I get that people want things to change from one state to another but at the end of the day aren’t we just still giving access or money to the Influencers? Aren’t people just trying to make brands pay to just talk to more people on different platforms?
This will never be Influence 2.0. This will always be influencer marketing. The point of this entire paper and this entire conversation is that we are inviting ‘influencer marketers’ to add value to their work and to their companies by thinking more holistically and approaching engagement and relationships with influencers and customers and any stakeholder for that matter based on mutual value, respect and a hope to continue engagement over time. This is not about paying people with followers event though that will continue as a practice. This is a call for a new era of marketing beyond influence to improve the journeys for customers and stakeholders everywhere. This becomes more about experience design and experience management than paying of people to talk about companies. That’s a bit old don’t you think?
The round, cross-functional model seems to suggest silos…is this really how influence is? What are the negatives of such a model…?

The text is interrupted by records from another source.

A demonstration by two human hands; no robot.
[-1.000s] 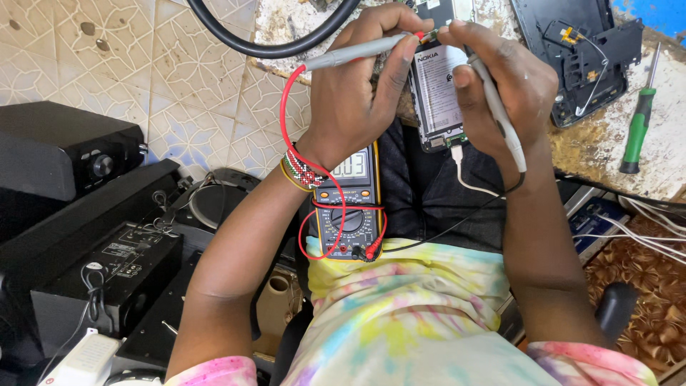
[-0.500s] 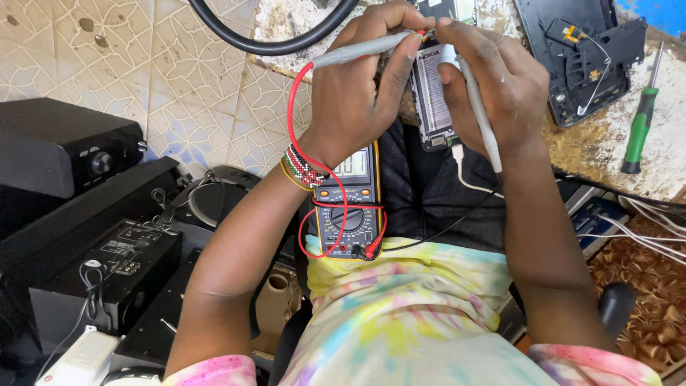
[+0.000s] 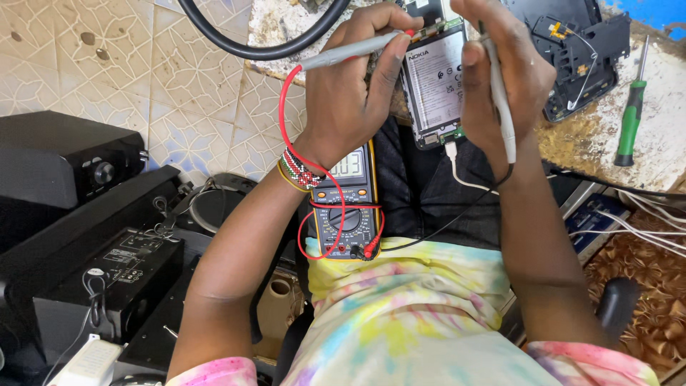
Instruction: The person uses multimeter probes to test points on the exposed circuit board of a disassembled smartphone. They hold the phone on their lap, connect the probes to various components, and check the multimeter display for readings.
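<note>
My left hand (image 3: 357,86) grips a grey test probe (image 3: 350,51) with a red tip and red lead, its tip touching the top of an opened phone (image 3: 432,86) that lies back-side up at the bench edge. My right hand (image 3: 500,71) holds a second grey probe (image 3: 500,107) with a black lead, pointed at the phone's upper right. A multimeter (image 3: 350,207) with a yellow rim rests on my lap, both leads plugged into it. A white cable (image 3: 461,171) hangs from the phone's bottom.
A black phone frame part (image 3: 579,57) and a green-handled screwdriver (image 3: 630,118) lie on the worn bench to the right. A thick black cable (image 3: 264,43) loops at the top. Black audio units (image 3: 64,164) stack on the left over tiled floor.
Both hands with their probes have shifted slightly up along the phone; the right probe now stands more upright. The multimeter stays on my lap.
</note>
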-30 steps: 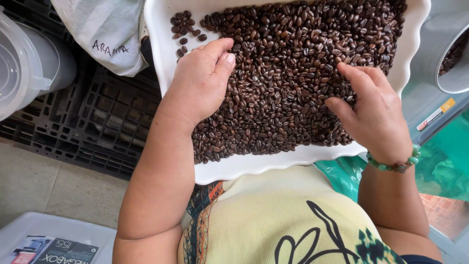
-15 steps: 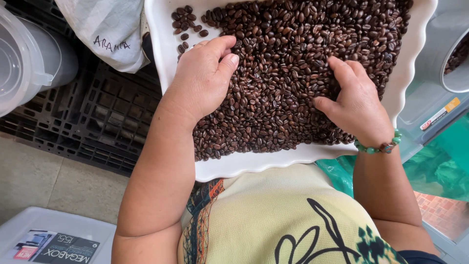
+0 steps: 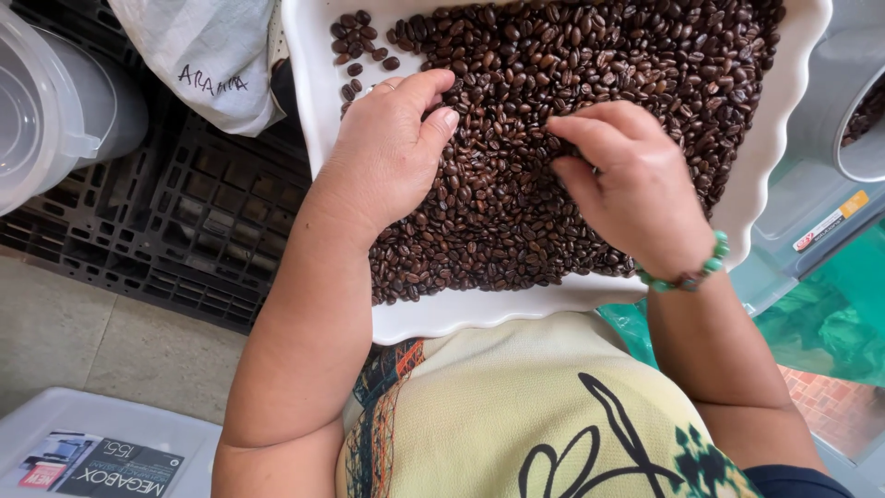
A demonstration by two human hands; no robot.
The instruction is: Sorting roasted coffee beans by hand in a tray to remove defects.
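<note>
A white scalloped tray (image 3: 479, 314) rests in front of my chest, filled with dark roasted coffee beans (image 3: 590, 65). My left hand (image 3: 387, 152) lies curled on the beans at the tray's left side, fingers bent inward; whether it holds beans I cannot tell. My right hand (image 3: 631, 184), with a green bead bracelet (image 3: 687, 272) at the wrist, rests on the beans in the middle of the tray, thumb and fingertips drawn together over them. A few loose beans (image 3: 355, 37) lie apart in the tray's far left corner.
A black plastic pallet (image 3: 175, 212) lies on the floor at left, with a clear plastic container (image 3: 46, 101) and a white sack (image 3: 212, 55) on it. A white box lid (image 3: 111, 443) sits at bottom left. A grey container (image 3: 853, 101) with beans and green plastic (image 3: 830, 314) are at right.
My right hand has slid left across the beans, from the tray's right side to its middle, fingers closing toward the thumb. The left hand has barely moved.
</note>
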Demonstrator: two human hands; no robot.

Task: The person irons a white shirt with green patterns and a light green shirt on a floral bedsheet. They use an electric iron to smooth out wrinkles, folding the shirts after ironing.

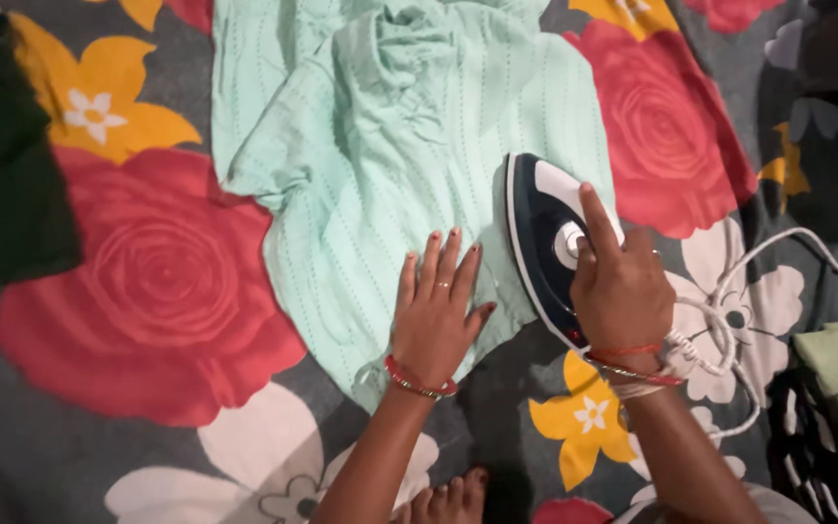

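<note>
One dark-blue and white iron [543, 243] rests on one mint-green garment [390, 165], just right of the left hand [434, 315] and under the right hand [618, 291] — the garment lies spread over a floral sheet [147, 281] of red, yellow and white blooms on grey. The left hand's fingers [443, 262] lie flat and spread open on the cloth, holding nothing; the right hand's fingers are closed around the iron's handle, the forefinger stretched along it. One white cord [729, 301] loops from the iron's rear — beside the right wrist.
</note>
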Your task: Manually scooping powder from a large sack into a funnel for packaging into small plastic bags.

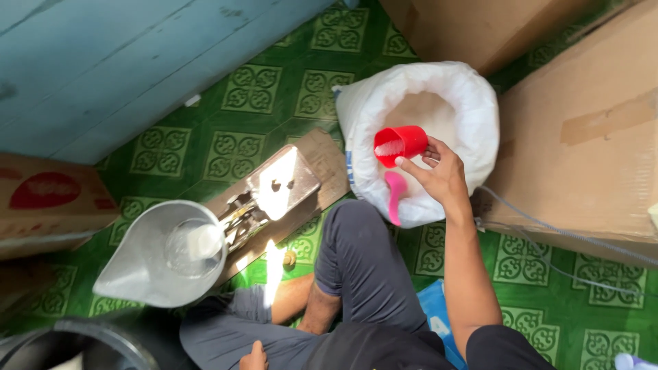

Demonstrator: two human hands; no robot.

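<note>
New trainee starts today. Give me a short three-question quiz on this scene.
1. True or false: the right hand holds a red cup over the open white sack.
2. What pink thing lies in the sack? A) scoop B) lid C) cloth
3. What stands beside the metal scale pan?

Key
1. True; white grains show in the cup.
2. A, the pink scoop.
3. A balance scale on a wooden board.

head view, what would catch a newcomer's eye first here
The small red plastic cup, pinched in the right hand over the open white sack of pale grain, right of centre. At lower left, a shiny metal scale pan stands on the green patterned floor.
</note>
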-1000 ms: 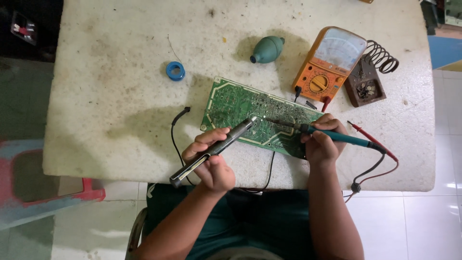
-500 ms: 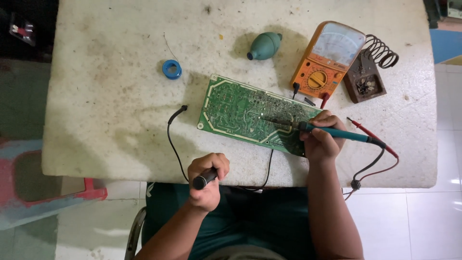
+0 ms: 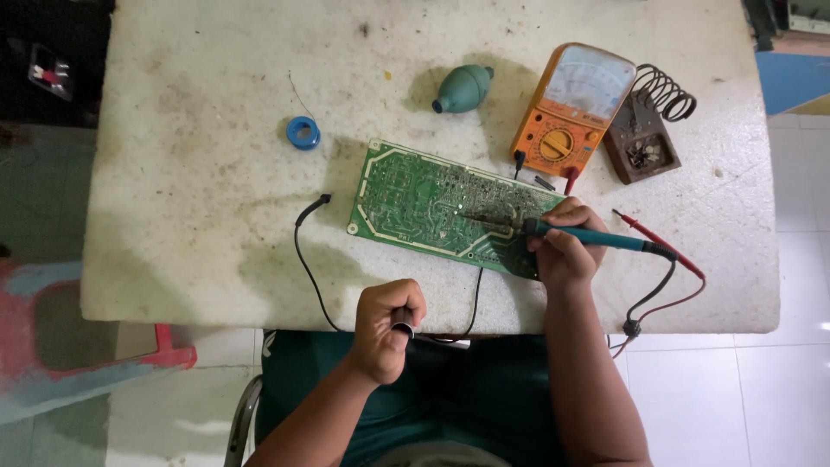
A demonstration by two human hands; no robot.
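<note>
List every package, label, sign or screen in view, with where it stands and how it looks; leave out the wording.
Multimeter: far right part of the table, beyond the circuit board; orange case, pale needle-dial window on top, round selector knob below.
Circuit board markings: white printed outlines and small lettering on the green rectangular board at the table's middle.
No packages, signs or lit screens in view.

1. We see a small electronics repair bench w/ stained white table (image 3: 216,199) on tiled floor.
2. Orange analog multimeter (image 3: 572,108), coil soldering-iron stand (image 3: 650,125), green circuit board (image 3: 441,207).
3. Blue solder spool (image 3: 303,132), green blower bulb (image 3: 464,88).
</note>
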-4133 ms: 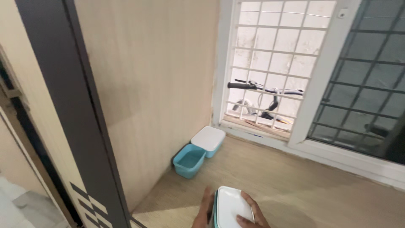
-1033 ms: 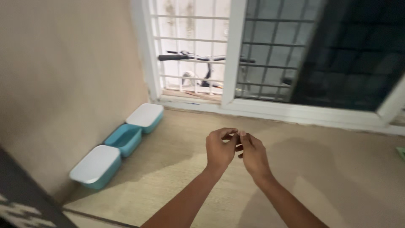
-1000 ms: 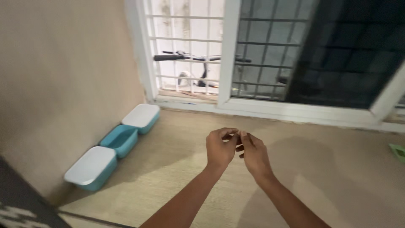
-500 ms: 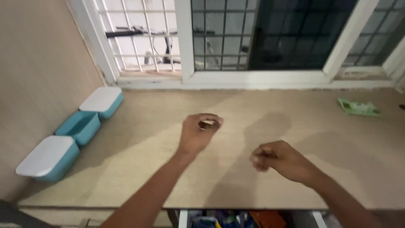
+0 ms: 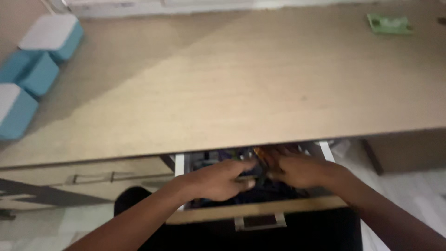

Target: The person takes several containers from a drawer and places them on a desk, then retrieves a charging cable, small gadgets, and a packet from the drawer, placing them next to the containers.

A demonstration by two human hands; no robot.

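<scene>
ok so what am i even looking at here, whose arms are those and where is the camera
The camera sits on a person's head and looks down, so the two bare arms are that person's own. There is only this one view. The left hand and right hand both reach into an open drawer under a wooden desktop. The drawer is dim and blurred: it holds a jumble of small dark and orange things, and I cannot tell whether either hand has hold of one. On the desktop, at the far left, stand three blue boxes; two show white lids. At the far right lies a small green flat packet. A closed drawer sits to the left.
</scene>
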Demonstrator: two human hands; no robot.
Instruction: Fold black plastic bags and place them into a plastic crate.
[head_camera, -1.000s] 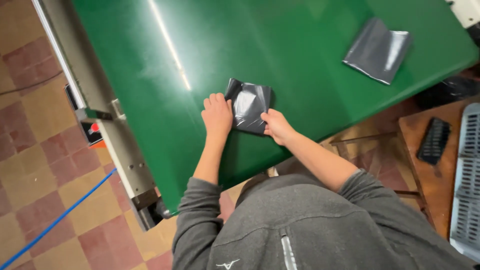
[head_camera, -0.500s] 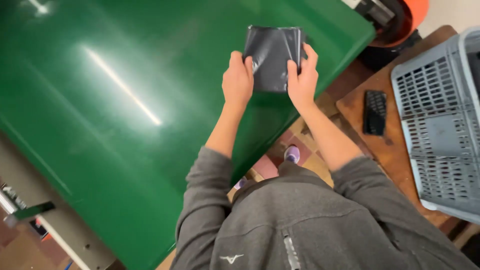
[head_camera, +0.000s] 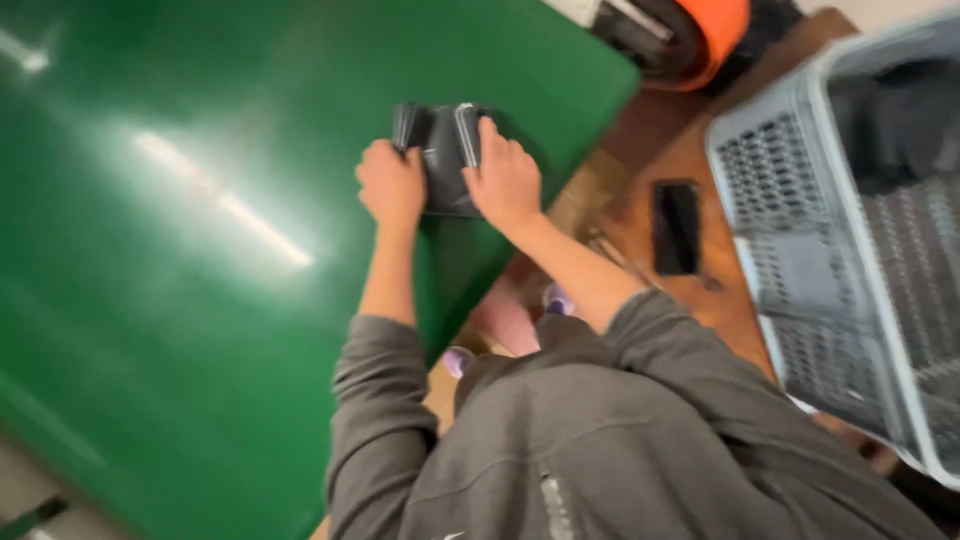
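Item: folded dark grey plastic bag (head_camera: 440, 160), glossy, roughly rectangular with a rolled or doubled upper edge, lying on the green table (head_camera: 200, 300) near that table's right-hand corner; no label can be made out on it, the picture being blurred. Left hand (head_camera: 391, 186): closed on the bag's left edge, fingers curled over it. Right hand (head_camera: 505, 180): laid on the bag's right part, fingers (head_camera: 488, 138) reaching over its top fold, holding it; both hands grip the one bag and sit just beside each other. Grey sleeves run from the hands back to the person's grey top at the lower edge of the view. Green table: smooth, shiny, with a bright streak of reflected light left of the bag; wide bare surface stretches left of the bag and toward the person's side of it. Right of the table corner: a brown wooden surface (head_camera: 700, 160) bearing a flat black rectangular device (head_camera: 677, 227), well apart from the bag. Further right of the table: a light grey perforated plastic crate (head_camera: 800, 270), holding something dark in its far part. Beyond the table corner: an orange and black rounded object (head_camera: 700, 30), partly cut off by the frame
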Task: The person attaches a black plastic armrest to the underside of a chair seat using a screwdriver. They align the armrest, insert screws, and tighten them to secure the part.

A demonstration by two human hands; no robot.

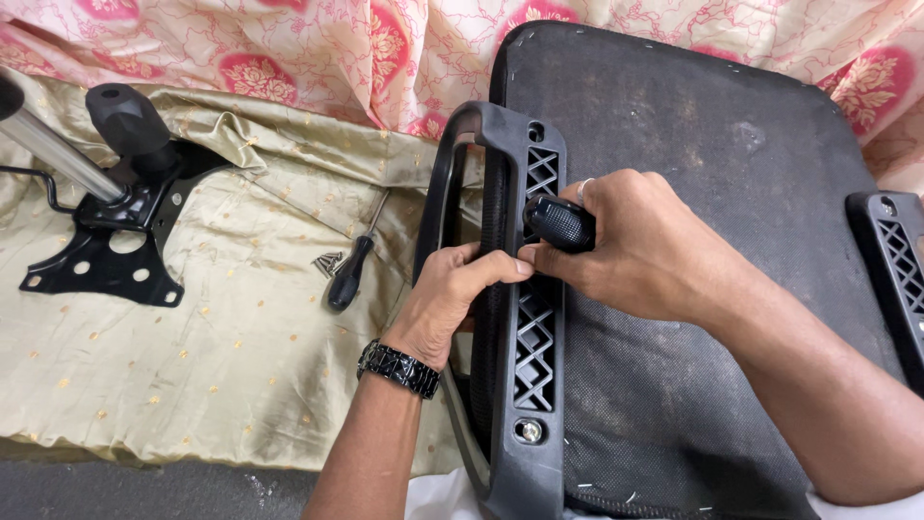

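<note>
Seat base (693, 125): one, lying underside up, filling the frame from 12 to 4 o'clock.
Armrests: two; you are working on the near armrest (525, 318) at centre, the second armrest (890, 260) is waiting at 3 o'clock.
Tilt mechanism (115, 221): one, resting at 9 o'clock on the gold cloth (221, 356).
Progress: one bolt (528, 430) is already sitting in the lower hole; the upper hole is looking empty.
Right hand (635, 246): you are clenching a black tool handle (561, 223) against the bracket.
Left hand (452, 294): you are gripping the armrest's edge.
Screwdriver (351, 270): one, lying free.
Loose screws (327, 262): a small cluster, too blurred to count.
</note>
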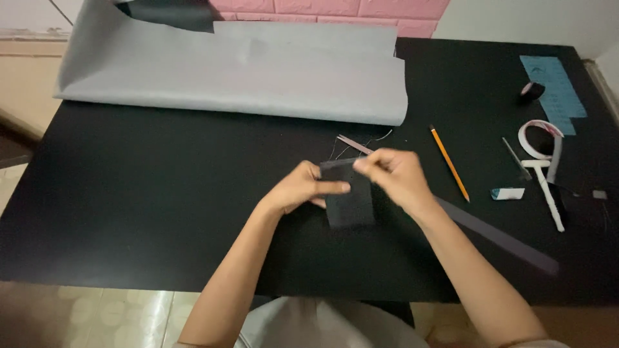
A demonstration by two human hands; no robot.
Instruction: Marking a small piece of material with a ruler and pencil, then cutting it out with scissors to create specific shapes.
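Note:
A small dark grey rectangular piece of material (351,205) is held upright over the middle of the black table (148,193). My left hand (302,188) grips its left edge, thumb laid across the front. My right hand (394,175) pinches its top right corner with closed fingers. Thin threads (380,137) trail on the table just behind the piece. Under my right forearm lies a long dark strip (509,243), running off to the lower right.
A large folded grey sheet (245,71) covers the far left of the table. To the right lie a yellow pencil (449,163), a tape roll (539,138), a white tool (548,190), a small eraser-like block (508,193) and a light blue paper (556,90).

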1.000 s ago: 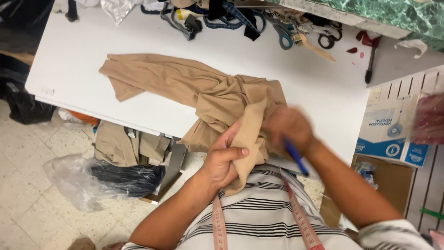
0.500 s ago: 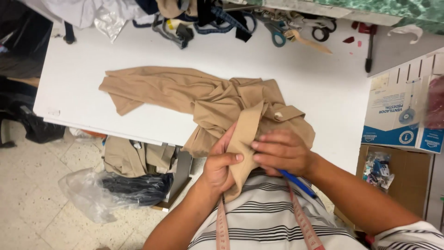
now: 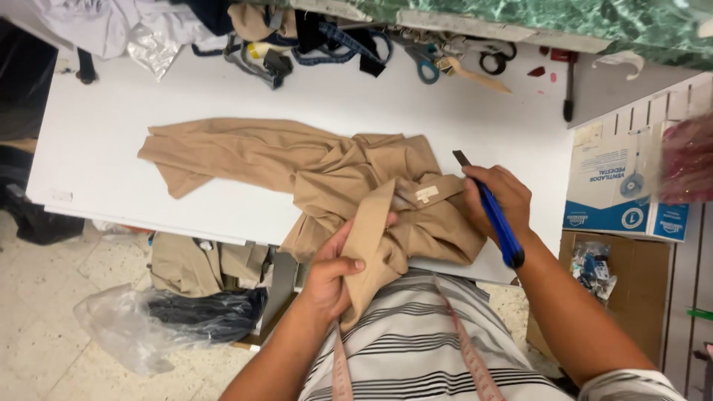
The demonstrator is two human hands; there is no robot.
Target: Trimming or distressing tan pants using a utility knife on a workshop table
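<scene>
My left hand point(image 3: 332, 273) is pinching a folded strip of the tan garment point(image 3: 327, 174), fingers clamped on it. My right hand point(image 3: 499, 197) is gripping a blue box cutter point(image 3: 495, 215), blade just beyond my fingertips, beside the garment's label point(image 3: 427, 194).

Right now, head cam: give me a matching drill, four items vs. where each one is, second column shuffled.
Items
1. blue utility knife
2. tan garment
3. teal-handled scissors
4. pink measuring tape

Places
A. around the person's neck, over the striped shirt
B. far edge of the white table, among straps
C. in the right hand, blade out
D. spread on the table, one fold pinched by the left hand

Pairs: 1-C, 2-D, 3-B, 4-A
</scene>
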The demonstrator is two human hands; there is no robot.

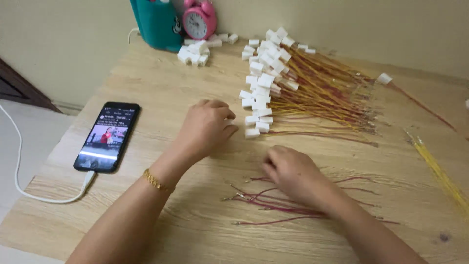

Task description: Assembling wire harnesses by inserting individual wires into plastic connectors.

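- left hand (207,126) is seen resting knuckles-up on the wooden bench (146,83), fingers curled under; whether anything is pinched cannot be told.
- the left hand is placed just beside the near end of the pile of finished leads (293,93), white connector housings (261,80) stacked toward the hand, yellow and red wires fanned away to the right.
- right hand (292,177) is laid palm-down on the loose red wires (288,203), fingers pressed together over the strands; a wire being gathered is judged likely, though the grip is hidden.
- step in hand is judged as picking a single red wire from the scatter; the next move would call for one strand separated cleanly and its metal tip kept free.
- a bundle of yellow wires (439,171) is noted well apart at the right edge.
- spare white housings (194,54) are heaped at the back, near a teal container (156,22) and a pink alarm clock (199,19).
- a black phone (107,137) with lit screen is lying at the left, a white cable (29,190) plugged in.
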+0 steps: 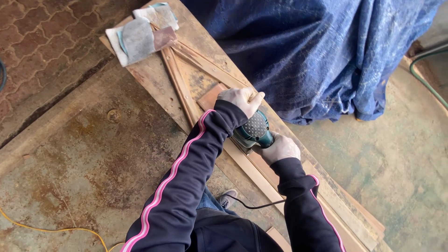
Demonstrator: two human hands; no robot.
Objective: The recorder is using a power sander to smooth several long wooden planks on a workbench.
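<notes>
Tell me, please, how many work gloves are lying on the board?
2: both gloves lie at the board's far end, one nearer the brick paving, the other just beyond it and partly overlapped. More could be hidden under the blue tarp.

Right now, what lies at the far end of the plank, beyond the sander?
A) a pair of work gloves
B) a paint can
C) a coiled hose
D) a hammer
A: a pair of grey work gloves lies on the far end of the plank, well beyond the green sander that the left hand and right hand grip.
</notes>
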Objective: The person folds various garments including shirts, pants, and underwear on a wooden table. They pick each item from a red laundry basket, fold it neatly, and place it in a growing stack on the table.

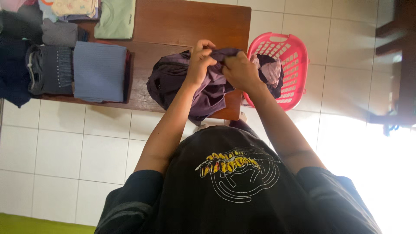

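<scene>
The person wore a loose black short-sleeved t-shirt point(234, 190) printed on the chest with a pale line drawing of concentric rings and a yellow jagged shape across it, forearms bare below the sleeves

I see my left hand point(200, 58) and my right hand point(239, 69) both closed on the bunched top edge of a dark purple garment point(173, 80), whose bulk slumps on the brown wooden table point(190, 21). Just beside my right hand, a pink laundry basket point(294, 56) stands on the white tiled floor point(56, 147) against the table's end, holding more crumpled clothes. On the far side of the table lie folded pieces: a blue-grey ribbed top point(99, 71), a dark grey one point(50, 69) touching it, and a light green shirt point(116, 18).
</scene>
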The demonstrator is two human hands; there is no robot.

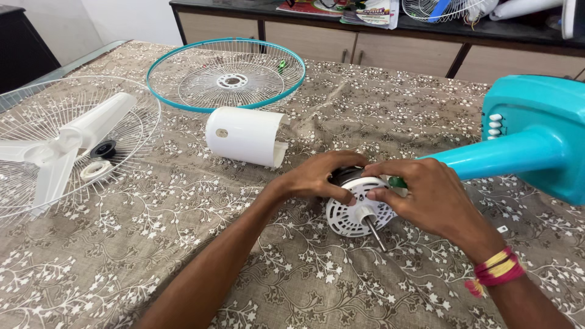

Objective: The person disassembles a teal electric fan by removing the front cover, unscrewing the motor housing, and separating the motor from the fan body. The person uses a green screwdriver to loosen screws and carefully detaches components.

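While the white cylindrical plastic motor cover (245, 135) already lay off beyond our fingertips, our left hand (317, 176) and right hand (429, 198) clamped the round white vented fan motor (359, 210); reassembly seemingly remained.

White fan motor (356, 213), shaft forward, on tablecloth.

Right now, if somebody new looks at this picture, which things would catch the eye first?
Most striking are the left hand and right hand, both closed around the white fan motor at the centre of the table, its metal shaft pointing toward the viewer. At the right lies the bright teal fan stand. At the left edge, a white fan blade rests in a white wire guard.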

All businesses are compromised of silos it is not just related to influence. Influence as we propose is one of the catalysts for connecting the dots internally so that we can connect the dots externally. A customer or stakeholder or whoever we are trying to reach does not care about how a business operates. They simply think about what they want to do and thats all that drives them. So the more that companies operate in silos, the more information and touch points and journeys are disconnected and they are disconnected today. And every day this becomes a bigger and bigger problem for brands. So cross functional engagement is that future of a customer experience work and since influencers are tied directly to decisions making influencers become one the ways to reimagine how internal stakeholders can collaborate to remove friction from and optimise the customer journey for connected customers
.The report doesn’t talk much about working with Influencers, their motivations and expectations. Why is this and how do you think these fit in with your findings? They would appear to be at odds with some of the insights/findings…
This is not a ‘How to’ manual. This is a call for a new mindset and approach to customer experience where influence become the driving force for change. You can expect that this will be followed up with a more practical guide on how to bring Influence 2.0 to life as well as concrete examples that show how company and agencies are doing this and what they are learning along the way. The only thing at odds here is whether or not practitioners and strategists are wiling to let go of old school influencer marketing tactics and measurements based on the numbers that they seek from their peers to break new ground so that this entire concept which is not a theory but instead a proven set of principles that are already working in customer experience work today. When you assemble all of these disparate things and put them together in a usable framework that shows not only how to think differently but how to approach it in a more holistic cross-functional way, you change the course for how all of this unfolds and as such when the report is run again next year you will see the numbers move.